> About this task
Answer with the exact lines of the following material from the one containing "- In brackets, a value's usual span" through the one containing "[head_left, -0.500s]", both end lines included.

> Stored data
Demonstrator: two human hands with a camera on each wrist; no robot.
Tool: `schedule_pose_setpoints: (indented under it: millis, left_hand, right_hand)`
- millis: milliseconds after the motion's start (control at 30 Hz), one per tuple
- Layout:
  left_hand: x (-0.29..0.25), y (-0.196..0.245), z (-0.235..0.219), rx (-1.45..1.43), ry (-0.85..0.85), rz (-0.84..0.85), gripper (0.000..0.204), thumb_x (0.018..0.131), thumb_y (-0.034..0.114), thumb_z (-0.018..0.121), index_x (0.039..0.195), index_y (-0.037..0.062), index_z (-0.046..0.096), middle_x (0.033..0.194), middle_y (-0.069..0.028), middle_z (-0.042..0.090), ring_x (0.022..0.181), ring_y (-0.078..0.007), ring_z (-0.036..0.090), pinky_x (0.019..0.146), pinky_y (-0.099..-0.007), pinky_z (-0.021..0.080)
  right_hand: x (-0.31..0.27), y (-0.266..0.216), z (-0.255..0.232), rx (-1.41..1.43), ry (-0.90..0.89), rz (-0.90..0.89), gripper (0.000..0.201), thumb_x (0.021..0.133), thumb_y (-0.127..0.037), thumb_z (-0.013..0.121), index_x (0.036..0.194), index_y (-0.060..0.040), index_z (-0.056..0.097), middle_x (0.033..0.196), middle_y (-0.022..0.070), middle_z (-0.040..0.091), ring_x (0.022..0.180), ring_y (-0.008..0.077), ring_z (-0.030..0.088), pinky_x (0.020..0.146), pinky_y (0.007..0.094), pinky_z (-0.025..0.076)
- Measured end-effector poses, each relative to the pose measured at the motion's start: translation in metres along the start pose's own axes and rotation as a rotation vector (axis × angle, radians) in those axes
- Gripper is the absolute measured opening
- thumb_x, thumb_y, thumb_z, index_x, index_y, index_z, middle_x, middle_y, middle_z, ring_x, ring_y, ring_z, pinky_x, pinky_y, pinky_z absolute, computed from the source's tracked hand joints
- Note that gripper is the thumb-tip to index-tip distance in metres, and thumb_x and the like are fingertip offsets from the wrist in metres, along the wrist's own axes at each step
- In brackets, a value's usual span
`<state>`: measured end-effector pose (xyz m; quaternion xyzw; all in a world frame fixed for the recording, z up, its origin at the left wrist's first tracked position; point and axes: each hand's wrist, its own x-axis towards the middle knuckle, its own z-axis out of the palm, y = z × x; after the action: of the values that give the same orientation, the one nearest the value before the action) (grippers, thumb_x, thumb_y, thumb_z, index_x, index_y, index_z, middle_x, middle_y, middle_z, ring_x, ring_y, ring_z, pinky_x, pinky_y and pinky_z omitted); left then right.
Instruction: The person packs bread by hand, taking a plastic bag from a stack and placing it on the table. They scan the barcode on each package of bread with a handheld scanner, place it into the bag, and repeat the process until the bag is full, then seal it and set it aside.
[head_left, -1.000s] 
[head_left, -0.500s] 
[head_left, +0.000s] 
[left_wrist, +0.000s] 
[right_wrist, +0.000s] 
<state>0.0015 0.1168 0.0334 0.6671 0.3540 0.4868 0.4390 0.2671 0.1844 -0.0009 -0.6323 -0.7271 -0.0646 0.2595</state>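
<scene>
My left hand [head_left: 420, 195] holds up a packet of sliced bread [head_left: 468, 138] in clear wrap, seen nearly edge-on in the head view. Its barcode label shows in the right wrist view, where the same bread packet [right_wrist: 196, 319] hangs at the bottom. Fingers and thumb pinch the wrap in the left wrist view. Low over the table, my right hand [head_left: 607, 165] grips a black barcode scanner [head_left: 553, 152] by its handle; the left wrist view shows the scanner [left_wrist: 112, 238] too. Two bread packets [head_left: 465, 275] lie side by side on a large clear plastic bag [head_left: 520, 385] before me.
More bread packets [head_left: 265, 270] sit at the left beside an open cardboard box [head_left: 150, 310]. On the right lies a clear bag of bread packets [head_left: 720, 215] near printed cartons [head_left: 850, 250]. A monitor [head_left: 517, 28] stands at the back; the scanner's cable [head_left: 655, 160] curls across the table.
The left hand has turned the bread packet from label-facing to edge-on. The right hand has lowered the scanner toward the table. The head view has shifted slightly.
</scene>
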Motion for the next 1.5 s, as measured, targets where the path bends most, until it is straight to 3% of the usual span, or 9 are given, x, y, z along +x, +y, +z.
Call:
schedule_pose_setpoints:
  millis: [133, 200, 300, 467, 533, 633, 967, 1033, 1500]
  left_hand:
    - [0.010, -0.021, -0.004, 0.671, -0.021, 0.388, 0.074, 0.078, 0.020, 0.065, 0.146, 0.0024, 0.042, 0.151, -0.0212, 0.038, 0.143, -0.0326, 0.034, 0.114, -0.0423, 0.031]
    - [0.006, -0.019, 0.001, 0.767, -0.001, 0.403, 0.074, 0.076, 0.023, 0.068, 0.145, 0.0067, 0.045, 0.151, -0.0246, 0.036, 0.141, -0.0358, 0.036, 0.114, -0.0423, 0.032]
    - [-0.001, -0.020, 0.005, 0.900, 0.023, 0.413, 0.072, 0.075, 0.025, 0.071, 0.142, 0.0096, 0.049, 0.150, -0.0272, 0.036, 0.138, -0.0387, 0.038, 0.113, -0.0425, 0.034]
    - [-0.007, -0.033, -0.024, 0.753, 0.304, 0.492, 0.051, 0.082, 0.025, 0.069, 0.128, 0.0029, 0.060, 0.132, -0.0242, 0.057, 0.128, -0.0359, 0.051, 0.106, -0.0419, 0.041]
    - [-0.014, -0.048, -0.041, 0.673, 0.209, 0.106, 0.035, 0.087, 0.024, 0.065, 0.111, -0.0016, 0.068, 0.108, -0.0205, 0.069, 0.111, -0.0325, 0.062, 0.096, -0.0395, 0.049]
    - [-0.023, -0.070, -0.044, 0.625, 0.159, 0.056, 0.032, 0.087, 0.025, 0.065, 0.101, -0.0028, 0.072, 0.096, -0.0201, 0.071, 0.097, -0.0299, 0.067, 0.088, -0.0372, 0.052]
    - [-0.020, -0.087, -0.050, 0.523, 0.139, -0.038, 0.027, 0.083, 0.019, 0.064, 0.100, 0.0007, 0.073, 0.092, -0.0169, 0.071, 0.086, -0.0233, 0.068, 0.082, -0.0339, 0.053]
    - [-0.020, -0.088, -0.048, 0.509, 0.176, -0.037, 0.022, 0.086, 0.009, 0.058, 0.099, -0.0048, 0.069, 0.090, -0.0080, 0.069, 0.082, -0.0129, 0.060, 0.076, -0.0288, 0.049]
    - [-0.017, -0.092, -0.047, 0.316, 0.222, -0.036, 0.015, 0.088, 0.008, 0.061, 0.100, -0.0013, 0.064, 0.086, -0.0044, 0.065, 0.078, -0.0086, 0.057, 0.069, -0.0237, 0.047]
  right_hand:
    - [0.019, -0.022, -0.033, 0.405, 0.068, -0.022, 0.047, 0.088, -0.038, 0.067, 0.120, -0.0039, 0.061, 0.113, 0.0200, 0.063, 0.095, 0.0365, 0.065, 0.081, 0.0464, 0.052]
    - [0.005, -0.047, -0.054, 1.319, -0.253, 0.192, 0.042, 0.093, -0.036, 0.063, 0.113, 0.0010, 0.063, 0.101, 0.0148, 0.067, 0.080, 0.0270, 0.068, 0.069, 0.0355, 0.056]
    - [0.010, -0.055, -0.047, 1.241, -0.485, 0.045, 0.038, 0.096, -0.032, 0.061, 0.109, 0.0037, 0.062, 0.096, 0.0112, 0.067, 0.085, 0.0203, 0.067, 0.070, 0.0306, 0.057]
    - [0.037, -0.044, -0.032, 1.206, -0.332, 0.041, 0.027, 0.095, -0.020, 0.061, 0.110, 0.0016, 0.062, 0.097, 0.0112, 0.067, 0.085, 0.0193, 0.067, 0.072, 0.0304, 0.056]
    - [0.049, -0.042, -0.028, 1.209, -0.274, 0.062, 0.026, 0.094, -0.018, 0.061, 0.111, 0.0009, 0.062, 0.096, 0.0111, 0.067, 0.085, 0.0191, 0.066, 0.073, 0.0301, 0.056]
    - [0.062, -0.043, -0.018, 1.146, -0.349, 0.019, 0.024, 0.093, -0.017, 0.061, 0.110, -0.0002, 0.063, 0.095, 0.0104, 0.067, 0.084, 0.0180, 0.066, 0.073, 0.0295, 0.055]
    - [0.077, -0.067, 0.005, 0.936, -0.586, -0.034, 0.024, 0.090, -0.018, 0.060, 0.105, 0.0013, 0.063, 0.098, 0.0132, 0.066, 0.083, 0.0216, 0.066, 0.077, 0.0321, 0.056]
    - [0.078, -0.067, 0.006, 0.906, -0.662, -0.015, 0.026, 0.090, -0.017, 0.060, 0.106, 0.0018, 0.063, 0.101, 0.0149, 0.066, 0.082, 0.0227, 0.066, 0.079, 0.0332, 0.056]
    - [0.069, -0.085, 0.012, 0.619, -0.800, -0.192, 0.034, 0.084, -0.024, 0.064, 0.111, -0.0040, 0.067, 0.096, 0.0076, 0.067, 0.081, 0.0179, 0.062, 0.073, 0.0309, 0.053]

> Written response
- In brackets, a value's usual span
`<state>`: measured end-effector pose (xyz m; quaternion xyzw; all in a world frame fixed for the recording, z up, its origin at the left wrist's first tracked position; point and axes: each hand's wrist, its own x-axis towards the middle knuckle, its own z-axis out of the palm, y = z × x; after the action: of the values that give the same orientation, the one nearest the value before the action) (grippers, thumb_x, thumb_y, thumb_z, index_x, index_y, index_z, middle_x, middle_y, middle_z, ring_x, ring_y, ring_z, pinky_x, pinky_y and pinky_z omitted); left then right.
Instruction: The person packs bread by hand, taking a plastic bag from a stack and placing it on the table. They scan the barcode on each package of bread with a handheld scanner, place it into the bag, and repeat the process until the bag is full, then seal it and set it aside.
[head_left, -1.000s] 
[head_left, -0.500s] 

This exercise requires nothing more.